# SQL Lite Parsing and Processing

## SQL Lite data creation

In [13]:
import sqlite3
import os
from typing import List, Any, Dict
from langchain_core.documents import Document

In [None]:

os.makedirs('data/databases', exist_ok=True)

In [2]:
## Create a sample SQLite database
conn = sqlite3.connect('data/databases/company.db')
cursor = conn.cursor()

In [4]:
# Create table - employees
cursor.execute(''' CREATE TABLE IF NOT EXISTS employees
               (id INTEGER PRIMARY KEY, name TEXT, role TEXT, department TEXT, salary REAL)''')

<sqlite3.Cursor at 0x104003ac0>

In [5]:
# Create table - projects
cursor.execute(''' CREATE TABLE IF NOT EXISTS projects
               (id INTEGER PRIMARY KEY, name TEXT, status TEXT, budget REAL, lead_id INTEGER)''')

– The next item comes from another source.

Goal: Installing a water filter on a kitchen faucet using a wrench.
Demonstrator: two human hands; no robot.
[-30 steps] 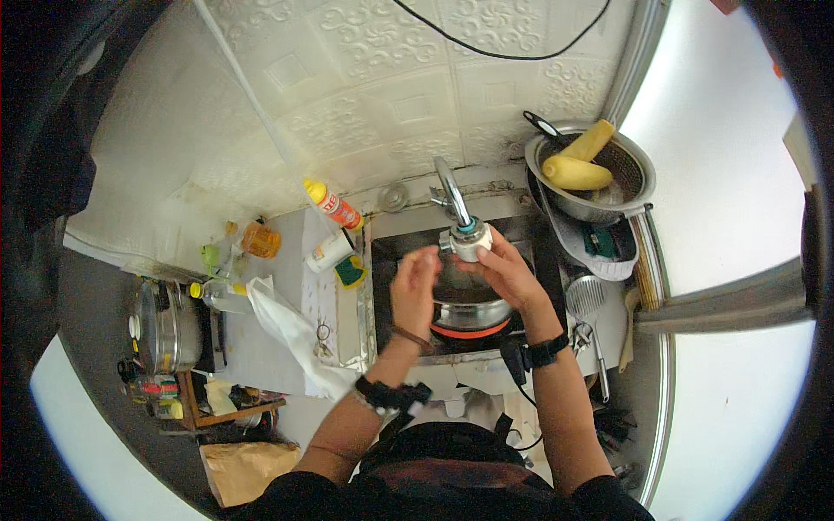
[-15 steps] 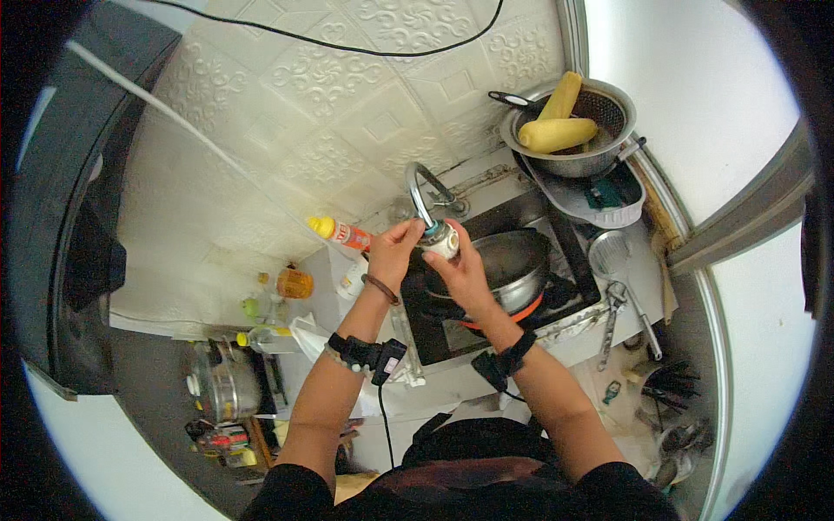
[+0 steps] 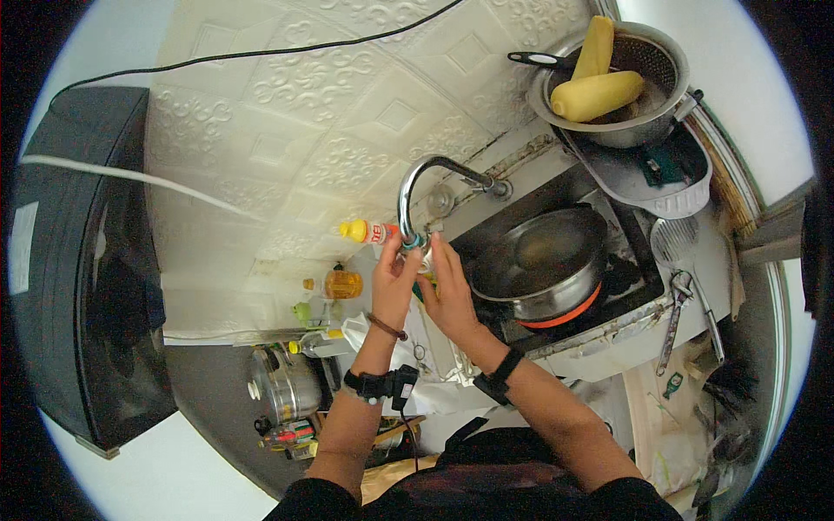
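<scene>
Here, two hands (image 3: 452, 302) at one faucet (image 3: 406, 193); two yellow vegetables (image 3: 598, 96).

bold lettering | yellow-capped bottle (image 3: 354, 230), red-and-white label (image 3: 377, 233) || print unreadable | white sticker (image 3: 23, 247), dark cabinet (image 3: 80, 200)
</scene>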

<sqlite3.Cursor at 0x104003ac0>

In [6]:
# Insert Sample data into employees and projects tables
employees = [
    (1, 'John Doe', 'Software Engineer', 'IT', 95000),
    (2, 'Jane Smith', 'Data Scientist', 'IT', 100000),   
    (3, 'Emily Davis', 'Product Manager', 'Product', 110000),
    (4, 'Michael Brown', 'Designer', 'Design', 98000),
    (5, 'Sarah Wilson', 'HR Manager', 'HR', 105000)
]

projects = [
    (1, 'RAG Implementation', 'Active', 150000, 1),
    (2, 'Data Pipeline Upgrade', 'Completed', 120000, 2),
    (3, 'Custom Portal', 'Planning', 200000, 3),
    (4, 'ML platform', 'Active', 250000, 5),
    (5, 'ML Model Deployment', 'Completed', 180000, 4)
]

In [7]:
cursor.executemany('INSERT OR REPLACE INTO employees VALUES(?,?,?,?,?)', employees)
cursor.executemany('INSERT OR REPLACE INTO projects VALUES(?,?,?,?,?)', projects)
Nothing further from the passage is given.